### Work to complete
Copy every line from the data below in which the string "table" can be found.
[[ Data extract open ]]
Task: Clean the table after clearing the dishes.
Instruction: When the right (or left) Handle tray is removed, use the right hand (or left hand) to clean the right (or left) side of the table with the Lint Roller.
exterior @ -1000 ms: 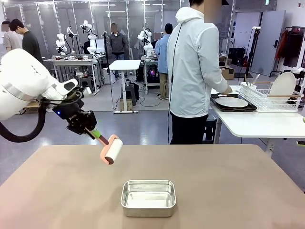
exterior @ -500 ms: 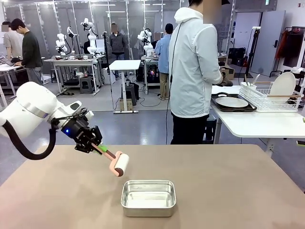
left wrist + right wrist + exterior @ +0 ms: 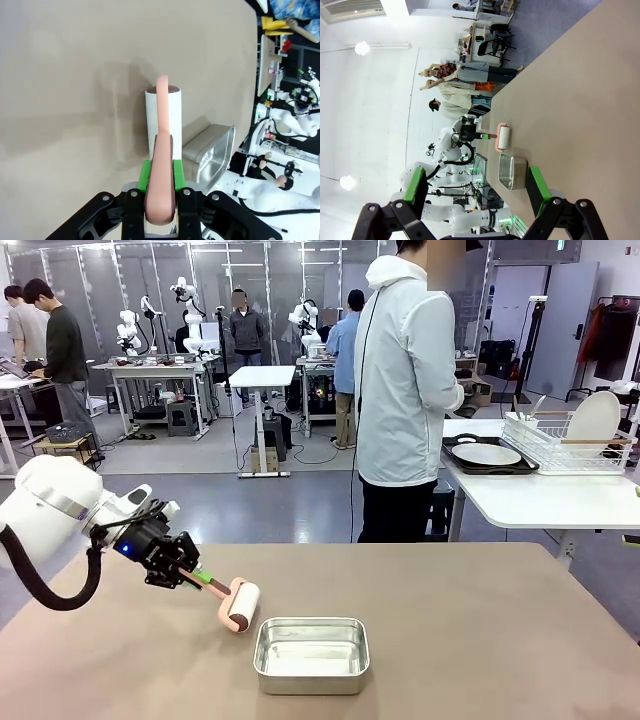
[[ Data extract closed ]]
### Result of the task
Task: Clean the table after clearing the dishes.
Instruction: When the right (or left) Handle tray is removed, use the right hand (or left hand) to clean the right (or left) side of the table with the Lint Roller.

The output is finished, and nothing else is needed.